------ Supplied records

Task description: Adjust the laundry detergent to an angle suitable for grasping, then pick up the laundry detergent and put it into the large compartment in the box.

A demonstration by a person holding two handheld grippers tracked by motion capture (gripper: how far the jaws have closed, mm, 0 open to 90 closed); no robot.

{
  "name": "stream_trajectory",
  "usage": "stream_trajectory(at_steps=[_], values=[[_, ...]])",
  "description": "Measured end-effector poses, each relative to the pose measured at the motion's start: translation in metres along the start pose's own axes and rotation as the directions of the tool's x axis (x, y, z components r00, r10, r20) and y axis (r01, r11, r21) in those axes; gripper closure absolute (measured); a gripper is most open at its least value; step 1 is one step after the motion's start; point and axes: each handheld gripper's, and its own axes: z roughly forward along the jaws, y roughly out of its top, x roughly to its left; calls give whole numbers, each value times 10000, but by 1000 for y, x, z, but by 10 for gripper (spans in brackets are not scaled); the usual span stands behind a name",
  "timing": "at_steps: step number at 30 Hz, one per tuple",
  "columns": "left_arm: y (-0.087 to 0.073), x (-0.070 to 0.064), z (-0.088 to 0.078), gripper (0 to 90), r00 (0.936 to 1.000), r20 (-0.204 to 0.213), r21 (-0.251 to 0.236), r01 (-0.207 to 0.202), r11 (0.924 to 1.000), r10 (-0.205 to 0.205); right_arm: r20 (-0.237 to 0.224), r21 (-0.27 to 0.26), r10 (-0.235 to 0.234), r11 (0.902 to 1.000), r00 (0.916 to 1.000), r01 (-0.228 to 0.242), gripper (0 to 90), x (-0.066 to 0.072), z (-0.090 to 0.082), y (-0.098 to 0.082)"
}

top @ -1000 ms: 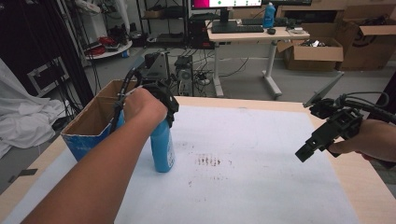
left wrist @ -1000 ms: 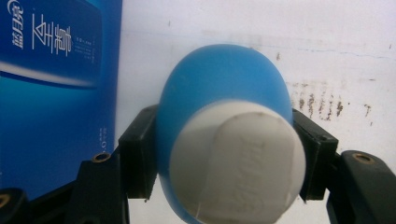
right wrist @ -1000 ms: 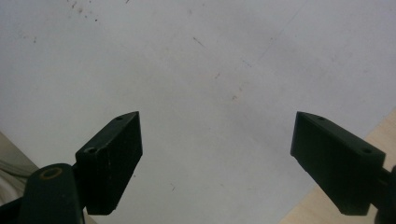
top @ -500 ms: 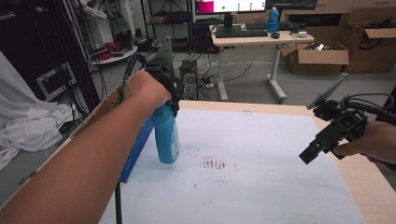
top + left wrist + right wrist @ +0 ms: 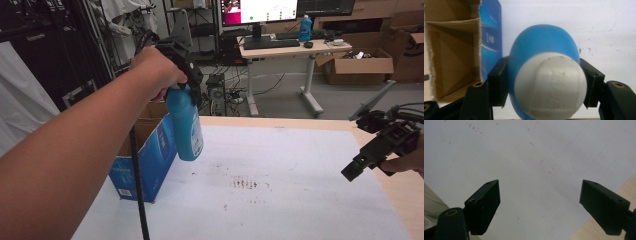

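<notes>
White paper (image 5: 300, 165) covers most of the wooden table (image 5: 400, 200), with a cluttered workshop of desks, a monitor and cardboard boxes behind it. On the paper's left edge stands one open blue-sided cardboard box (image 5: 150, 165), its brown inside showing in the left gripper view. Above the paper and just right of that box hangs one blue bottle (image 5: 184, 127) with a white cap (image 5: 550, 83), clear of the surface and roughly upright, its base over the paper near a patch of dark specks (image 5: 247, 184). The left gripper (image 5: 190, 82) has its two black jaws pinched on the bottle's upper part: in the left gripper view a pad presses each side of the blue body just below the cap. At the table's right edge the right gripper (image 5: 356, 167) hovers above the paper and points down at it; its two jaws are spread wide, nothing between them, and in the right gripper view bare paper lies under them with a strip of wood at the lower right corner. That makes one bottle, one box and two grippers.
</notes>
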Motion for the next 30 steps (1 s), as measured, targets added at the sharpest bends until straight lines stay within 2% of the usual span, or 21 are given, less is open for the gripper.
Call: stream_trajectory(at_steps=[6,15,21,23,24,25,27,28,30], values=[[-3,6,-10,381,10000,-72,-82,22,10000,-23,9,-7,-169,9999,9999,169,167,4,-1,3],[-5,9,-14,382,10000,-76,-66,2,10000,-2,17,-89,-178,9998,9998,178,167,8,-3,5],[-4,19,-29,382,9998,-199,-95,-39,9999,37,52,10,-153,9999,9999,153,167,7,-2,7],[-2,29,-42,382,9998,-166,-206,-63,9998,60,68,8,-150,9999,9999,150,167,6,-2,8],[-2,29,-42,382,9998,-166,-206,-63,9998,60,68,8,-150,9999,9999,150,167,6,-2,8],[-1,37,-52,382,9999,-140,-344,-52,9994,47,53,7,-201,9998,9998,201,167,6,-1,9],[0,47,-62,382,9999,-119,-470,-50,9989,44,65,41,-167,9999,9998,166,168,7,-1,10],[0,47,-62,382,9999,-119,-470,-50,9989,44,65,41,-167,9999,9998,166,168,7,-1,10],[0,62,-73,382,9998,-174,-649,64,9979,-76,76,77,-148,9999,9999,147,168,5,0,10]])
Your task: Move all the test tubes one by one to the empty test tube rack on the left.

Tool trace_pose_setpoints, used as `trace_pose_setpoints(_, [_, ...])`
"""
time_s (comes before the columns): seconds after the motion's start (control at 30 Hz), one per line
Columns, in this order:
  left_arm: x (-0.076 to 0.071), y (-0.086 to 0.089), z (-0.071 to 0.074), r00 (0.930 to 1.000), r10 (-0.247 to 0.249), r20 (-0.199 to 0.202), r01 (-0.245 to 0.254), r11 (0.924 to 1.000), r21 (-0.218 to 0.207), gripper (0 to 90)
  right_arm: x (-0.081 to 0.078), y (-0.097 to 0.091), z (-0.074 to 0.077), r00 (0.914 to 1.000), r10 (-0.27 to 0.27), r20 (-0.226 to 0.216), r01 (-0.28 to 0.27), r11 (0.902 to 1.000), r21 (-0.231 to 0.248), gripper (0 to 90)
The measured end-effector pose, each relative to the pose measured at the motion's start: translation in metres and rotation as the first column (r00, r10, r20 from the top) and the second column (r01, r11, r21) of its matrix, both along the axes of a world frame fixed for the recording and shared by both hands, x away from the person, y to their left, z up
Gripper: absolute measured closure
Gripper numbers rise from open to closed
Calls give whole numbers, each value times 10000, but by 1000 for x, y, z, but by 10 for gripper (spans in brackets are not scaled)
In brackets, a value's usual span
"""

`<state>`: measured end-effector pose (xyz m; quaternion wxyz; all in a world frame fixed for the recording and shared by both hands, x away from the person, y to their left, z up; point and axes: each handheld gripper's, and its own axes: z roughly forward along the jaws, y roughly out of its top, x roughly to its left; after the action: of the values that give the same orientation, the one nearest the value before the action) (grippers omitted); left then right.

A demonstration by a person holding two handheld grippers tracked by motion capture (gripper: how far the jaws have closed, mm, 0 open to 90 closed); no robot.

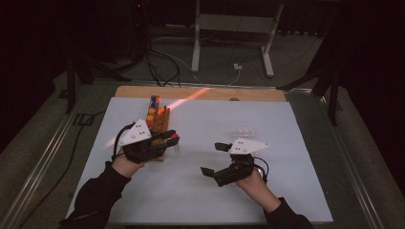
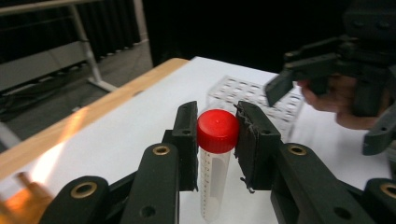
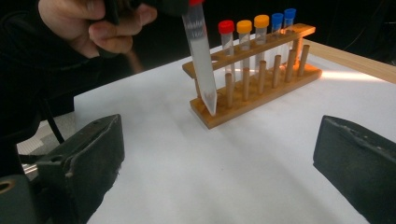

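Left gripper [image 1: 168, 139] is clamped on the red cap of a clear tube [image 2: 214, 179], which hangs off the table just in front of the near end of the wooden rack [image 1: 159, 125]. From the right gripper view the tube [image 3: 201, 56] tilts slightly, its pointed tip beside the rack's near end and clear of the holes

Wooden rack holds five capped tubes: red [image 3: 227, 29], orange [image 3: 243, 27], orange [image 3: 261, 22], blue [image 3: 277, 18], blue [image 3: 290, 14]. All look empty, as does the held one

Clear plastic rack [image 2: 254, 95] sits further right on the white table [image 1: 286, 191], near the right gripper; every well I can see is empty

Right gripper [image 1: 216, 158] has jaws spread wide, nothing between them, hovering low over the table

Progress, my read: one tube out of the wooden rack and in transit, none yet in the clear rack. Left to do: carry it across, seat it in a well, then likely the other five
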<state>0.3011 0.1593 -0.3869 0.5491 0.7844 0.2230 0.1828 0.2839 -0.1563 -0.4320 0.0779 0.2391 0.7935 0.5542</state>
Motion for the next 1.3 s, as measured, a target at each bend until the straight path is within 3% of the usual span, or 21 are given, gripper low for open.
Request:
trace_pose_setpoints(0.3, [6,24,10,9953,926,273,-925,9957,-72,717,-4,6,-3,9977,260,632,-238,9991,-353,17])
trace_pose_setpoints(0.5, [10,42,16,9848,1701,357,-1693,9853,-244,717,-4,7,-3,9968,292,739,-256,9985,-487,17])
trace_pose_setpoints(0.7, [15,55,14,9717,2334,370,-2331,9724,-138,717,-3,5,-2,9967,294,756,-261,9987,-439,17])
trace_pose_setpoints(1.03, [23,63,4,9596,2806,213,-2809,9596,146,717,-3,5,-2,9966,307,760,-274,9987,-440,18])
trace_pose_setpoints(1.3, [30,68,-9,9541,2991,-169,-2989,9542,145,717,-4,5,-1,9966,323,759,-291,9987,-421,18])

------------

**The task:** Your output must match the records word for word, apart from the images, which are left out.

**Exercise output:**
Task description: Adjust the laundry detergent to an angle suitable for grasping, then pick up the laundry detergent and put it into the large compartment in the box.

A demonstration by a person holding two handheld grippers tracked by motion capture (gripper: how far the jaws have closed, mm, 0 open to 90 closed); no robot.

{
  "name": "stream_trajectory",
  "usage": "stream_trajectory(at_steps=[_], values=[[_, ...]])",
  "description": "Measured end-effector poses, each relative to the pose measured at the motion's start: translation in metres along the start pose's own axes and rotation as the directions of the tool's x axis (x, y, z components r00, r10, r20) and y axis (r01, r11, r21) in those axes; gripper closure absolute (measured); a gripper is most open at its least value; step 1 is one step after the motion's start; point and axes: each handheld gripper's, and its own axes: z roughly forward along the jaws, y roughly out of its top, x roughly to its left; calls give whole numbers, each value times 10000, but by 1000 for y, x, z, but by 10 for gripper (spans in brackets are not scaled); the usual span stands behind a name",
  "timing": "at_steps: step number at 30 Hz, one per tuple",
  "columns": "left_arm: y (-0.087 to 0.073), x (-0.070 to 0.064), z (-0.088 to 0.078), gripper (0 to 90), r00 (0.936 to 1.000), r20 (-0.204 to 0.213), r21 (-0.251 to 0.236), r01 (-0.207 to 0.202), r11 (0.924 to 1.000), r10 (-0.205 to 0.205); right_arm: r20 (-0.237 to 0.224), r21 (-0.27 to 0.26), r10 (-0.235 to 0.234), r11 (0.902 to 1.000), r00 (0.916 to 1.000), r01 (-0.228 to 0.242), gripper (0 to 90), x (-0.066 to 0.072), z (-0.090 to 0.082), y (-0.098 to 0.082)"
}

top @ -1000 ms: 
left wrist @ -1000 ms: 
right wrist @ -1000 ms: 
top @ -500 ms: 
top + left wrist + right wrist @ +0 ms: 

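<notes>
White paper (image 5: 300, 165) covers most of the wooden table (image 5: 400, 200), with a cluttered workshop of desks, a monitor and cardboard boxes behind it. On the paper's left edge stands one open blue-sided cardboard box (image 5: 150, 165), its brown inside showing in the left gripper view. Above the paper and just right of that box hangs one blue bottle (image 5: 184, 127) with a white cap (image 5: 550, 83), clear of the surface and roughly upright, its base over the paper near a patch of dark specks (image 5: 247, 184). The left gripper (image 5: 190, 82) has its two black jaws pinched on the bottle's upper part: in the left gripper view a pad presses each side of the blue body just below the cap. At the table's right edge the right gripper (image 5: 356, 167) hovers above the paper and points down at it; its two jaws are spread wide, nothing between them, and in the right gripper view bare paper lies under them with a strip of wood at the lower right corner. That makes one bottle, one box and two grippers.
</notes>
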Motion for the next 30 steps (1 s), as measured, targets added at the sharpest bends until straight lines stay within 2% of the usual span, or 21 are given, less is open for the gripper.
Call: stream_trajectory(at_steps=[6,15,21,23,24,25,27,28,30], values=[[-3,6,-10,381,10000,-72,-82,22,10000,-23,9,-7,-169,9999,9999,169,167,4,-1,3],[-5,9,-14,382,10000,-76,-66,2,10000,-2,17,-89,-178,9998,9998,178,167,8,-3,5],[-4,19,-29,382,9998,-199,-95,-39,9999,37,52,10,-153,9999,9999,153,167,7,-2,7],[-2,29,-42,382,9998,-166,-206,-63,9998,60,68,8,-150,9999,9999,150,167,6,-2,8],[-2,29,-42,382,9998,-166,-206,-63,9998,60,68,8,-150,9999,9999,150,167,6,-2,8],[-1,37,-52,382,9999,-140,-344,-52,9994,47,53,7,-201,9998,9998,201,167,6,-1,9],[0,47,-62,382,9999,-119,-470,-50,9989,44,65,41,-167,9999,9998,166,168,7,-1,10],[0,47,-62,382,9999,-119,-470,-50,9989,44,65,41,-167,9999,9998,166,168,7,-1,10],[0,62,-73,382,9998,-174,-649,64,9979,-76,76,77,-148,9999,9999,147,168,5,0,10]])
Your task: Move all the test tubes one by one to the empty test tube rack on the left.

Tool trace_pose_setpoints, used as `trace_pose_setpoints(_, [_, ...])`
"""
time_s (comes before the columns): seconds after the motion's start (control at 30 Hz), one per line
Columns, in this order:
  left_arm: x (-0.076 to 0.071), y (-0.086 to 0.089), z (-0.071 to 0.074), r00 (0.930 to 1.000), r10 (-0.247 to 0.249), r20 (-0.199 to 0.202), r01 (-0.245 to 0.254), r11 (0.924 to 1.000), r21 (-0.218 to 0.207), gripper (0 to 90)
  right_arm: x (-0.081 to 0.078), y (-0.097 to 0.091), z (-0.074 to 0.077), r00 (0.914 to 1.000), r10 (-0.27 to 0.27), r20 (-0.226 to 0.216), r01 (-0.28 to 0.27), r11 (0.902 to 1.000), r21 (-0.231 to 0.248), gripper (0 to 90)
The measured end-effector pose, each relative to the pose measured at the motion's start: translation in metres and rotation as the first column (r00, r10, r20 from the top) and the second column (r01, r11, r21) of its matrix, both along the axes of a world frame fixed for the recording and shared by both hands, x away from the person, y to their left, z up
Gripper: absolute measured closure
Gripper numbers rise from open to closed
Calls give whole numbers, each value times 10000, but by 1000 for x, y, z, but by 10 for gripper (spans in brackets are not scaled)
In brackets, a value's usual span
"""

`<state>`: measured end-effector pose (xyz m; quaternion wxyz; all in a world frame fixed for the recording and shared by both hands, x away from the person, y to their left, z up; point and axes: each handheld gripper's, and its own axes: z roughly forward along the jaws, y roughly out of its top, x roughly to its left; after the action: of the values that give the same orientation, the one nearest the value before the action) (grippers omitted); left then right.

A demonstration by a person holding two handheld grippers tracked by motion capture (gripper: how far the jaws have closed, mm, 0 open to 90 closed); no robot.


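Left gripper [image 1: 168, 139] is clamped on the red cap of a clear tube [image 2: 214, 179], which hangs off the table just in front of the near end of the wooden rack [image 1: 159, 125]. From the right gripper view the tube [image 3: 201, 56] tilts slightly, its pointed tip beside the rack's near end and clear of the holes

Wooden rack holds five capped tubes: red [image 3: 227, 29], orange [image 3: 243, 27], orange [image 3: 261, 22], blue [image 3: 277, 18], blue [image 3: 290, 14]. All look empty, as does the held one

Clear plastic rack [image 2: 254, 95] sits further right on the white table [image 1: 286, 191], near the right gripper; every well I can see is empty

Right gripper [image 1: 216, 158] has jaws spread wide, nothing between them, hovering low over the table

Progress, my read: one tube out of the wooden rack and in transit, none yet in the clear rack. Left to do: carry it across, seat it in a well, then likely the other five
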<state>0.3011 0.1593 -0.3869 0.5491 0.7844 0.2230 0.1828 0.2839 -0.1563 -0.4320 0.0779 0.2391 0.7935 0.5542</state>
Motion for the next 1.3 s, as measured, a target at each bend until the straight path is within 3% of the usual span, or 21 are given, gripper low for open.
Request:
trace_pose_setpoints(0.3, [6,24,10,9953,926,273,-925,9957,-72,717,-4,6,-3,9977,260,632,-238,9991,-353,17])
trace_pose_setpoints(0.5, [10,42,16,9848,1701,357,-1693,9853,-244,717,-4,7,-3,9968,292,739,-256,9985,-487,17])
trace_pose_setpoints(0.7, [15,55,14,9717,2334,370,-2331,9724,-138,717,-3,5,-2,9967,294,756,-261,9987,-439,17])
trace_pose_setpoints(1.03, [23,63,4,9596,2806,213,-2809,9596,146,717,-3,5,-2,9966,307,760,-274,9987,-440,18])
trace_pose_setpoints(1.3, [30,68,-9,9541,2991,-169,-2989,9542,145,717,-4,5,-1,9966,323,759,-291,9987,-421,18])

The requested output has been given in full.